I'm wondering because a few days ago, I looked through my newly created VBR V4 MP3s to see which ones had the highest and the lowest average bitrate - and was very surprised. The three or four songs with the highest average bitrate were all from this Deep Purple singles collection CD released in -94 (my first CD!), except for one which was a (fairly low quality) demo version of a song. The two songs with the highest average bitrate each showed 209 kbps (and, as I said, they were all VBR V4s).

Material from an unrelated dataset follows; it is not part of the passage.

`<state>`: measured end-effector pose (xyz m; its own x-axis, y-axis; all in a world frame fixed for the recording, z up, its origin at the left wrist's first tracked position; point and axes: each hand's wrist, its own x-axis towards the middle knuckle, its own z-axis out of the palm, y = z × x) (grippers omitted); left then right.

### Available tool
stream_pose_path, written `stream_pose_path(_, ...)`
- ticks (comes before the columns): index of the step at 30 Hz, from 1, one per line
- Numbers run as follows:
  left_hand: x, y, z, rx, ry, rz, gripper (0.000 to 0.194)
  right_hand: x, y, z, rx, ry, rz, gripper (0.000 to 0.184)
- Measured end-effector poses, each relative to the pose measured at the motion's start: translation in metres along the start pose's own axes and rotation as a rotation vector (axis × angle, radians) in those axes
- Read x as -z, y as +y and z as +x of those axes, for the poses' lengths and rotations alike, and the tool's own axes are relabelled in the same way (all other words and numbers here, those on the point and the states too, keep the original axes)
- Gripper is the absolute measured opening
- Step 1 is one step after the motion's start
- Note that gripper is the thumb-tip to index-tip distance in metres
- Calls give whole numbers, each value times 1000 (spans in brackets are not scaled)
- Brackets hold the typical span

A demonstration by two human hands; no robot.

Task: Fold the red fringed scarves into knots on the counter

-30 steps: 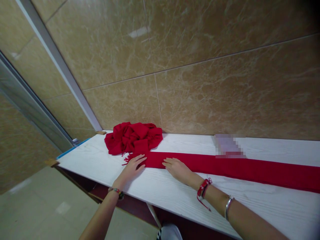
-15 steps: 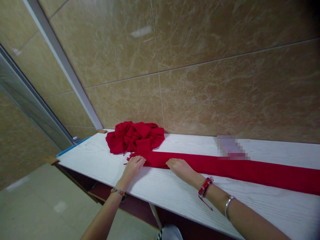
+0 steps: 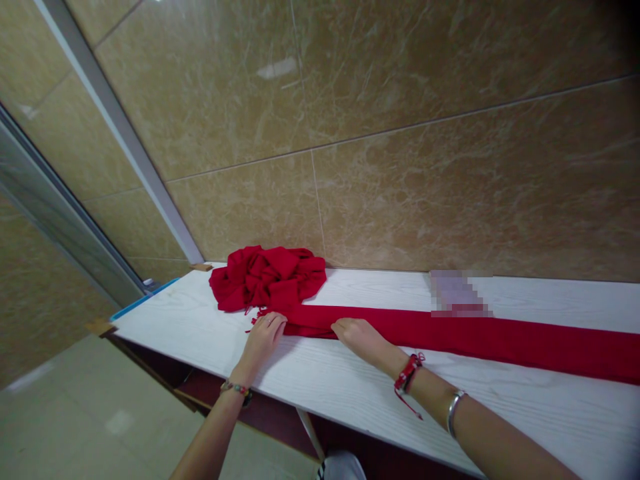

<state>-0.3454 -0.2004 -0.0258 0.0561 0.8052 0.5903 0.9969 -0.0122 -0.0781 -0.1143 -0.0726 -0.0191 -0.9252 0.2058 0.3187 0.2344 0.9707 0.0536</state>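
A long red scarf (image 3: 450,337), folded into a narrow strip, lies along the white tabletop and runs out of view on the right. Its fringed end is at the left, where my left hand (image 3: 269,333) is closed on the near edge. Farther right, my right hand (image 3: 357,335) pinches the same edge, thumb and fingers together. Between the hands that edge is slightly lifted, showing a gap in the layers. Behind the fringed end sits a crumpled heap of red cloth (image 3: 267,277).
The white tabletop (image 3: 195,320) stands against a tan tiled wall (image 3: 400,193). A blurred-out flat item (image 3: 455,293) lies at the back, right of the middle. Dark red shelf spaces (image 3: 275,420) open under the front edge. A blue edge (image 3: 145,299) shows at the far left.
The scarf's near edge between my hands is lifted a little more, and the gap in the layers is wider. Both hands keep their places; the view has shifted slightly.
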Motion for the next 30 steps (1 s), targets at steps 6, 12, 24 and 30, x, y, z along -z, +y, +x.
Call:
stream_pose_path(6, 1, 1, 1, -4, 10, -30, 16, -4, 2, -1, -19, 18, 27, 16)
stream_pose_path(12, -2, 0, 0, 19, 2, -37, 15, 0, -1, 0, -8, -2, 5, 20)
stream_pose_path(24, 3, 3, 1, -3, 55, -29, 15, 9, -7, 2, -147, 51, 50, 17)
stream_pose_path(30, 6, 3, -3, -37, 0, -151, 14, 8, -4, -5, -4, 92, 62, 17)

But what also sort of confused me was when I looked at the FLAC files these had been converted from. Now, I know that this is not the FLAC forum, but discussing the differences between the formats shouldn't be too off topic in this case, I hope. None of the songs from the Deep Purple CD (except for one, which was a live version) had a bitrate above 1000 kbps in that case. The demo song showed 725 kbps. The FLAC file with the highest bitrate showed 1202, but as an MP3, it's 158 kbps (again, VBR V4).

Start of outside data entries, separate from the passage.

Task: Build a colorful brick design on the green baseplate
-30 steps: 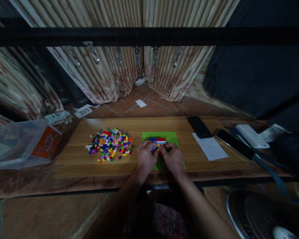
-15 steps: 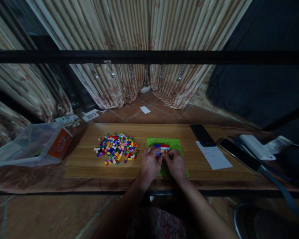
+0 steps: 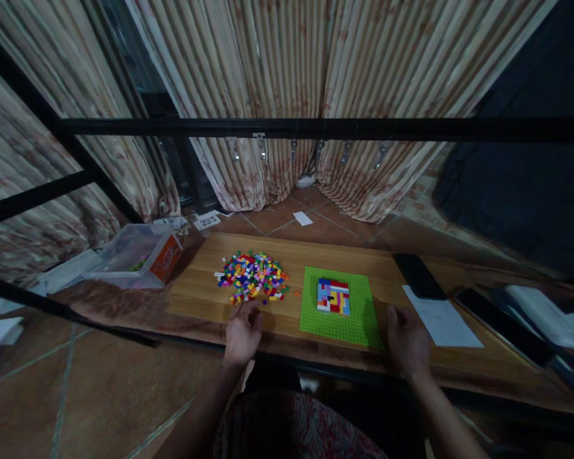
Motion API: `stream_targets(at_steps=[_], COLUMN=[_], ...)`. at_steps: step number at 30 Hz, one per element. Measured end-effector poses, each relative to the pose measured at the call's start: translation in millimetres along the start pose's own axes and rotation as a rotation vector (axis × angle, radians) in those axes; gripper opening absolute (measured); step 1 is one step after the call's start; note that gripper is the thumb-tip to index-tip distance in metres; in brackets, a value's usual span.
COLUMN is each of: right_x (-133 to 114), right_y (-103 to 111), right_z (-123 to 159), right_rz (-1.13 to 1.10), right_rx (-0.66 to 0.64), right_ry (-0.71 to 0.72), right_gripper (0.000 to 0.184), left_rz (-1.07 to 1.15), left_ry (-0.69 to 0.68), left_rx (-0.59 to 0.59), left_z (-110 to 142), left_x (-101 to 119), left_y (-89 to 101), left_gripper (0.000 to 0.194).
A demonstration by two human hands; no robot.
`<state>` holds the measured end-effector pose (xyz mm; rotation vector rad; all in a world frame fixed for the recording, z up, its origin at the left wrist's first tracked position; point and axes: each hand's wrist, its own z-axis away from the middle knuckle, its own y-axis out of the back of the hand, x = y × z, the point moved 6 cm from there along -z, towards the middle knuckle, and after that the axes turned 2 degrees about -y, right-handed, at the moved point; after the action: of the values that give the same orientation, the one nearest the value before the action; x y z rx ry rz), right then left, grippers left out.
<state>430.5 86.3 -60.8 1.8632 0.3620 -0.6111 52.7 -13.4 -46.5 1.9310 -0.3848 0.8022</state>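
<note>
My left hand is at the board's front edge, just short of a heap of small coloured bricks. Its fingers are loosely bent, with the thumb apart, and no brick shows in it. Beside the right edge of a green baseplate, my right hand rests with curled fingers, nothing visible in it. On the baseplate sits a flat, roughly square patch of bricks in blue, red, white, yellow and light blue; neither hand touches it. A small orange brick lies between heap and baseplate.
A black phone overlaps a white paper on the right of the wooden board. Another phone lies farther right. A clear plastic box with an orange label stands left. A dark rail crosses behind.
Both hands have left the brick patch, which is now uncovered. My left hand has moved left toward the heap, my right hand to the right of the baseplate. The view has turned left.
</note>
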Motion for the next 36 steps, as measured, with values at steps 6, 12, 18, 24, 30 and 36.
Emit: stream_targets(at_steps=[6, 12, 18, 24, 30, 36], right_x=[9.9, 8.2, 10.7, 11.8, 10.9, 15.7], right_y=[-13.2, -13.3, -14.9, -14.4, -15.2, -15.6], right_z=[4.5, 7.7, 7.9, 8.1, 8.0, 9.3], right_rz=[0.221, 0.268, 0.254, 0.305, 0.357, 0.348], right_rx=[0.035, 0.046, 0.041, 0.072, 0.047, 0.048], right_ry=[0.07, 0.076, 0.103, 0.083, 0.127, 0.106], right_gripper=[0.047, 0.042, 0.04, 0.041, 0.042, 0.042], left_rz=[-0.044, -0.161, -0.246, -0.322, -0.273, -0.346], left_ry=[-0.026, -0.075, -0.006, 0.098, 0.191, 0.213], left_rx=[-0.005, 0.02, 0.081, 0.124, 0.152, 0.062], left_z=[-4.0, -13.2, -15.5, -12.6, -13.0, -14.6], left_x=[8.6, 16.6, 7.4, -18.4, -37.9, -41.2], left_y=[-12.2, -23.1, -7.0, 21.3, 33.8, 32.0], left_gripper=[0.025, 0.027, 0.025, 0.023, 0.027, 0.03])
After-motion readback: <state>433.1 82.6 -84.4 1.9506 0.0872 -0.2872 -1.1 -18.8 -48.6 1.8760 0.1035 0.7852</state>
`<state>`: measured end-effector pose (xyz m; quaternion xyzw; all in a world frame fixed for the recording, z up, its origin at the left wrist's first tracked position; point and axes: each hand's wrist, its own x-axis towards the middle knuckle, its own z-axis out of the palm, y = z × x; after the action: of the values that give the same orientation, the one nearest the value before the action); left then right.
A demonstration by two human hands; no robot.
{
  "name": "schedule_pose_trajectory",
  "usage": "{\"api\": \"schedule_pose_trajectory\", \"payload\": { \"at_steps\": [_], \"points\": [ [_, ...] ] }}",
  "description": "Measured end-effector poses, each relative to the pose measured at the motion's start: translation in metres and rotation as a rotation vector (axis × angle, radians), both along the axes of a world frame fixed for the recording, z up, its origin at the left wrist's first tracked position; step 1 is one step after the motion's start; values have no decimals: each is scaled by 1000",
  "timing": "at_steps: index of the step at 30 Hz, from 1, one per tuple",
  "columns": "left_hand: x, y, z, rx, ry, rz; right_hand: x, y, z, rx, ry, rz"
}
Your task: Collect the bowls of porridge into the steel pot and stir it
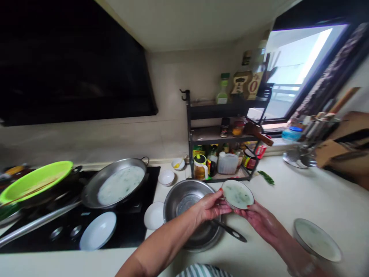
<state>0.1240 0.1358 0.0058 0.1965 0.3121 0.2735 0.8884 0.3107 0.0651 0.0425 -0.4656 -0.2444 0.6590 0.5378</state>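
Note:
Between my two hands is a small bowl [238, 195] of milky white soup with green flecks, lifted above the right side of a metal basin. My left hand [215, 204] grips its left rim, thumb on top and fingers beneath. On the other side, my right hand [261, 219] holds the lower right rim. Under my forearm stands the metal basin [175, 196], partly covered. A utensil with a black handle [235, 232] rests across the basin's right rim; its head is hidden. Further right on the counter sits a larger bowl [317, 241] of similar white soup.
Left on the black stove [135, 227] are a wok [92, 192] of white soup, a green strainer basket [37, 182] and a white bowl [98, 231]. White bowls [153, 215] stand beside the basin. Behind is a spice rack [219, 111]; a green vegetable piece [266, 177] lies right.

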Motion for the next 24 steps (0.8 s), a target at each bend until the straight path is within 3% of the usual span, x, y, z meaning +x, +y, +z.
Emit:
{"api": "schedule_pose_trajectory", "payload": {
  "at_steps": [10,17,24],
  "points": [
    [-137,-19,9,55,-114,193,-117,21,32,-27,33,323],
    [-234,-28,24,110,-73,206,-192,30,48,-23,126,622],
    [-296,-62,41,230,-65,377,-248,41,54,0,137,827]
  ]
}}
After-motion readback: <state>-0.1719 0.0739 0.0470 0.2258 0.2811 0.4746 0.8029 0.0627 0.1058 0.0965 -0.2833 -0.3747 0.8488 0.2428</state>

So I assume this is because of differences between FLAC and MP3. However, I don't know that much about FLAC so I won't bother going into what I think the differences might be. Instead, I'm sort of asking you.

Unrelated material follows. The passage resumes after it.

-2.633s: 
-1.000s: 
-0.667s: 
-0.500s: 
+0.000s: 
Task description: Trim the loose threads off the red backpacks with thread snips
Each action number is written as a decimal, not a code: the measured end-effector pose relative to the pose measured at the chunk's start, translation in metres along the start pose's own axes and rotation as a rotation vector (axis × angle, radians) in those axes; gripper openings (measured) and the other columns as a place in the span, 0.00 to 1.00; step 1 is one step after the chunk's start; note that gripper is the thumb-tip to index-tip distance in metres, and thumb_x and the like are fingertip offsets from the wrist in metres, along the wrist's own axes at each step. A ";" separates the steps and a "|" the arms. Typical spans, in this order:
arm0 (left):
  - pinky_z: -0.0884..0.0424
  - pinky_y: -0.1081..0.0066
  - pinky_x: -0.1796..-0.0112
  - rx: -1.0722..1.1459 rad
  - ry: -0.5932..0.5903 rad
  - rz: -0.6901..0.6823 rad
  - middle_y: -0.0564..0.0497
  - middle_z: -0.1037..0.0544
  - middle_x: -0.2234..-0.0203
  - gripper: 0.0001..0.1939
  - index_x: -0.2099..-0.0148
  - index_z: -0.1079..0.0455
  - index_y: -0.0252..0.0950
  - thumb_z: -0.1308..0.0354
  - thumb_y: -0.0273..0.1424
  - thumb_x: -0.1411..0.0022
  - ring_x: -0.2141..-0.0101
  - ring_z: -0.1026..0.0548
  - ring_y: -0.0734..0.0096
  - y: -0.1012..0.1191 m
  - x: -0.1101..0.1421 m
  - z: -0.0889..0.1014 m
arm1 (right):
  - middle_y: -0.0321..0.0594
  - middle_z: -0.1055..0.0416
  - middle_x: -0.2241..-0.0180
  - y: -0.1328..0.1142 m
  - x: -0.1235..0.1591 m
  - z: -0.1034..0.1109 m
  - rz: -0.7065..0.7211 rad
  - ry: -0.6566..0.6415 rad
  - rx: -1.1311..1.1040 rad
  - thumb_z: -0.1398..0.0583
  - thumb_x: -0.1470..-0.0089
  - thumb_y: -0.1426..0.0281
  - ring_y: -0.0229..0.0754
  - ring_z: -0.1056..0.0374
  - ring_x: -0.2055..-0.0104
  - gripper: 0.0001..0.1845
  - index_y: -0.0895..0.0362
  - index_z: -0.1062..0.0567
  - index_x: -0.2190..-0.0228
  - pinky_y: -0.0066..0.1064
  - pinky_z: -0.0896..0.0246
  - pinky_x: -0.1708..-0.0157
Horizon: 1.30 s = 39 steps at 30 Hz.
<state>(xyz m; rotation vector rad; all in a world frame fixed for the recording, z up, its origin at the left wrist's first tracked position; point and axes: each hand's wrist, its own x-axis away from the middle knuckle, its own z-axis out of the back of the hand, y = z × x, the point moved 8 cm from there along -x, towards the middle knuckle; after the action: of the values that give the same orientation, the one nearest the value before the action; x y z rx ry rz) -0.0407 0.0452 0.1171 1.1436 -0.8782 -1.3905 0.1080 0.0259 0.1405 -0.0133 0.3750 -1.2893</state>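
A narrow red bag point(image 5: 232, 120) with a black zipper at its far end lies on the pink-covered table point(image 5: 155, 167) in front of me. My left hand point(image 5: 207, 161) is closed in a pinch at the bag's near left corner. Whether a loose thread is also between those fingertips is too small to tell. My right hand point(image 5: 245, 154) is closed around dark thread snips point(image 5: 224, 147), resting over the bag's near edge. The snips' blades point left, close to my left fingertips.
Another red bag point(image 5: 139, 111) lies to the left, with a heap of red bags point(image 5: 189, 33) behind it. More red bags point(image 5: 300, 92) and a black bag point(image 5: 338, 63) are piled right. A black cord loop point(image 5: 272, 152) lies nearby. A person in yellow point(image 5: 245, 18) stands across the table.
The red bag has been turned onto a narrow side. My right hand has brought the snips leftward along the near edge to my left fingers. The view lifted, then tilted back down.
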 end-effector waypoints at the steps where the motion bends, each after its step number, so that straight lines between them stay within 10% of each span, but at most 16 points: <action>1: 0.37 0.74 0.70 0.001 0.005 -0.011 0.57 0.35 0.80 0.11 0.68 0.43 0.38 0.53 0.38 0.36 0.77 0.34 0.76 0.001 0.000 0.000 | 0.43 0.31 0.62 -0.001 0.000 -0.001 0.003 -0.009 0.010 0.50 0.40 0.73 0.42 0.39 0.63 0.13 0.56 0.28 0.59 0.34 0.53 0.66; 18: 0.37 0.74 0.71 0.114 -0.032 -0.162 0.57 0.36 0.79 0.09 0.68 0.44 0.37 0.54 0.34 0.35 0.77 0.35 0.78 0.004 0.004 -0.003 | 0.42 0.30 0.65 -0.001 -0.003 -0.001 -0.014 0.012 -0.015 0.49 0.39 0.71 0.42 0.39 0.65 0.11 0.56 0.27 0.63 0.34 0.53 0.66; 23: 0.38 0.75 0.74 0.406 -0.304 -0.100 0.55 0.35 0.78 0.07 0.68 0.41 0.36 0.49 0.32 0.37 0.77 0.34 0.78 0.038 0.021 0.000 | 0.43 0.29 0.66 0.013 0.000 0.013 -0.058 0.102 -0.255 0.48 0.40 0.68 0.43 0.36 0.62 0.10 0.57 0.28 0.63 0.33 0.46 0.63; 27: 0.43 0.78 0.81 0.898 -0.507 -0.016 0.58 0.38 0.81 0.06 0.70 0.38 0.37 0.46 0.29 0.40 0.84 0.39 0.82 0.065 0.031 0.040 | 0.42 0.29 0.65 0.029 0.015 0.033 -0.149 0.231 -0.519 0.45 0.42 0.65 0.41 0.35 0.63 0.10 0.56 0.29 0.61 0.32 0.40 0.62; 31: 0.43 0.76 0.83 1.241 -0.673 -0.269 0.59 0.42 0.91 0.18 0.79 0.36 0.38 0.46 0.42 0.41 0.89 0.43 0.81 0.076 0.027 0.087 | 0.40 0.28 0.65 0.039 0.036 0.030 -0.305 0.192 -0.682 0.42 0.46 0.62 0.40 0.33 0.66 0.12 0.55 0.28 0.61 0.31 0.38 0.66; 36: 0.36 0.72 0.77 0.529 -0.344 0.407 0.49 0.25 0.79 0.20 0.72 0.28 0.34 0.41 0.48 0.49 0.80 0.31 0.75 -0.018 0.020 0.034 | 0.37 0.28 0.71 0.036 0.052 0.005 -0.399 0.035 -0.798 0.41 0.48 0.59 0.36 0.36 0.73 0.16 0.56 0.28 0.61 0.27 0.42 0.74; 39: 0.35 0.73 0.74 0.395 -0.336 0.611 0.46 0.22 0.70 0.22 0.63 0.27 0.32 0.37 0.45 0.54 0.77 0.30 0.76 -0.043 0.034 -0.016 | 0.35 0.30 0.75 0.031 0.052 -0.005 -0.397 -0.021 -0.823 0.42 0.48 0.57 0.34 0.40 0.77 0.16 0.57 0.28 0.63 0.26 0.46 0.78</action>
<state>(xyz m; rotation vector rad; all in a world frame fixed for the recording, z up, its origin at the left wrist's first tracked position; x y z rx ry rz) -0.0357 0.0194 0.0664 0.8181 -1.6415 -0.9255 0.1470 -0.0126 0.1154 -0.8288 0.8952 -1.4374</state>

But again, the main thing I'm wondering is why relatively calm classic rock songs from the 70's require a higher bitrate than progressive death metal from '08. I mean, you'd think more sound = more bits - but that's obviously not true. Is this because you can't actually hear all the sound? Or something...? Bah. I should stop guessing, and just post this.

VBR - how does it really work?

Reply #1
I'm by no means an expert on audio encoding like some people here but my guess would be that the seeming opposites in file sizes are because mp3 and flac are totally different methods of encoding.

Mp3 compresses audio by introducing distortion. In loud, "messy" tracks like death metal, this distortion may be more likely to be hidden by the style of music, whereas in quiet tracks the distortion would be more apparent, so the bitrate needs to be higher.

Flac compresses music whilst maintaining bit-perfect replication. This is a totally different requirement, and means that music with lots of quiet passages and simple sounds like classical compress more easily than loud noisy tracks with more random noise in.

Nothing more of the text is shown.